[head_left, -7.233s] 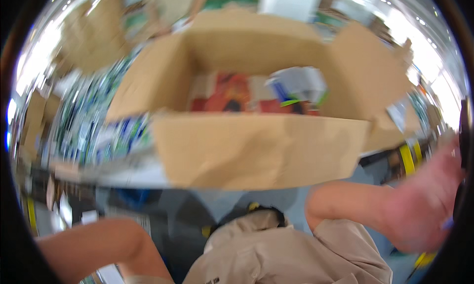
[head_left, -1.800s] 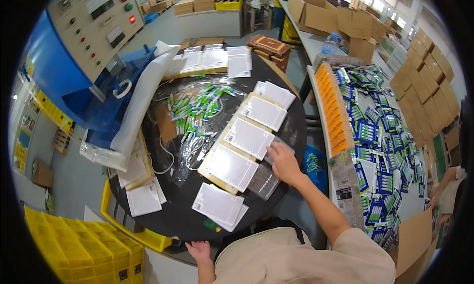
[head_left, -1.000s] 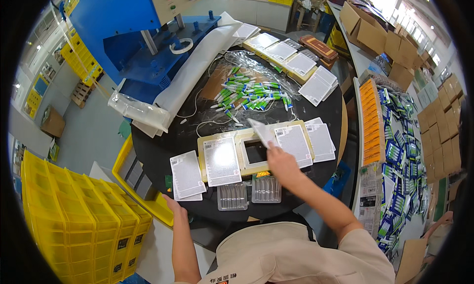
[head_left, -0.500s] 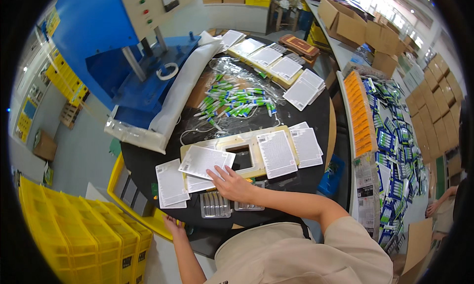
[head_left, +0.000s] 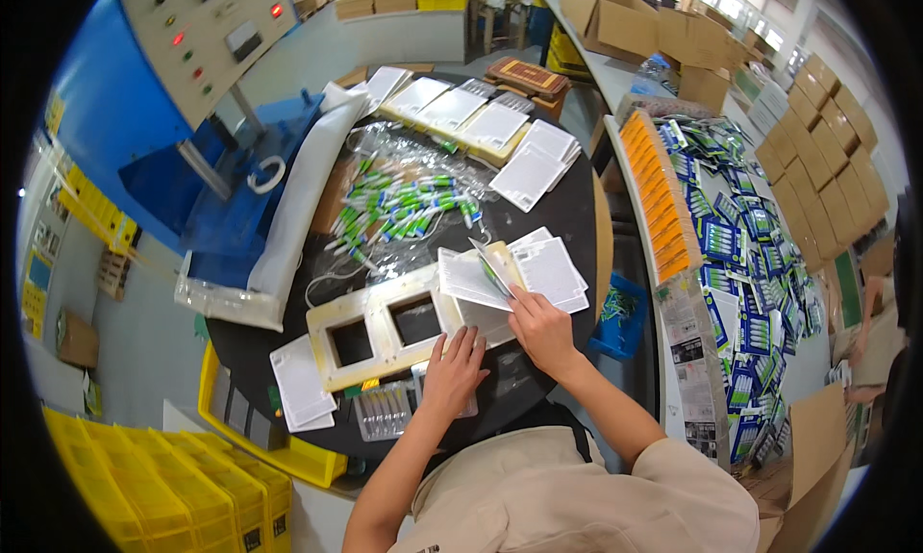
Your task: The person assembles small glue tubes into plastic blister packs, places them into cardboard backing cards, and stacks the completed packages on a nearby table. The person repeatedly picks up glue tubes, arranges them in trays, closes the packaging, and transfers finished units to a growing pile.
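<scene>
My right hand (head_left: pixel 543 332) pinches the near edge of white printed backing cards (head_left: pixel 471 279), one of them tilted up with a green edge showing. These cards lie over the right end of a cream frame (head_left: pixel 385 334) with rectangular openings, two of them uncovered. My left hand (head_left: pixel 452 375) rests with fingers stretched at the near edge of the frame, holding nothing. Clear ribbed plastic blister trays (head_left: pixel 385 414) lie beside and partly under it. More white cards lie at the frame's left (head_left: pixel 301 385) and right (head_left: pixel 550 269).
Behind the frame lies a pile of green-and-white slim tubes (head_left: pixel 399 207) on clear film. A second loaded frame (head_left: pixel 461 120) stands farther back. A blue press (head_left: pixel 226 183) borders the left, yellow crates (head_left: pixel 163 486) the lower left. Finished blister packs (head_left: pixel 745 293) cover the right-hand table.
My left hand has come up from the table edge to the frame. My right hand has moved from the frame's left end to its right; the left openings are now uncovered. The view has shifted.
</scene>
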`<action>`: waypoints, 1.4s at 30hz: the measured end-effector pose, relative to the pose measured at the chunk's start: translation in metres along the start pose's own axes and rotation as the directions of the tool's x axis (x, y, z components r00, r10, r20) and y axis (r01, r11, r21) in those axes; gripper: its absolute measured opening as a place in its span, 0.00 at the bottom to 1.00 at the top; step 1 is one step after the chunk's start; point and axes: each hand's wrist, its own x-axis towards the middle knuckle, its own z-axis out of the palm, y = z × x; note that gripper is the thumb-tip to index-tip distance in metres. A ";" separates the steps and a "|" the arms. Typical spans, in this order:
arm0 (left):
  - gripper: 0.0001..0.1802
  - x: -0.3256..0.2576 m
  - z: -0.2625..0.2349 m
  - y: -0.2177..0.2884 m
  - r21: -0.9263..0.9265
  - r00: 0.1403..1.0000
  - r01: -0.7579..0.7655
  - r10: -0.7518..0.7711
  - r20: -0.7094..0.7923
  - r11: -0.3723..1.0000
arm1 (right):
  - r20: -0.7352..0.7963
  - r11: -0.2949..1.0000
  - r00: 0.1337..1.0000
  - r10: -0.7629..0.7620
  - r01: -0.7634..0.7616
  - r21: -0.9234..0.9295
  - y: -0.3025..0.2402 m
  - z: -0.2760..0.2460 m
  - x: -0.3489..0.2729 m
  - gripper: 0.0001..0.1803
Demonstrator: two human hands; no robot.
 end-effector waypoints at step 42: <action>0.22 0.211 -0.016 0.147 -0.843 0.751 0.502 -0.387 0.535 -0.193 | 0.677 -0.516 0.703 0.217 -0.507 0.691 0.175 -0.155 -0.117 0.10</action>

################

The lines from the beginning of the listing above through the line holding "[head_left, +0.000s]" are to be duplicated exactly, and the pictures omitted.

[head_left, -7.233s] 
[head_left, -1.800s] 
[head_left, -1.000s] 
[head_left, -0.500s] 
[head_left, +0.000s] 

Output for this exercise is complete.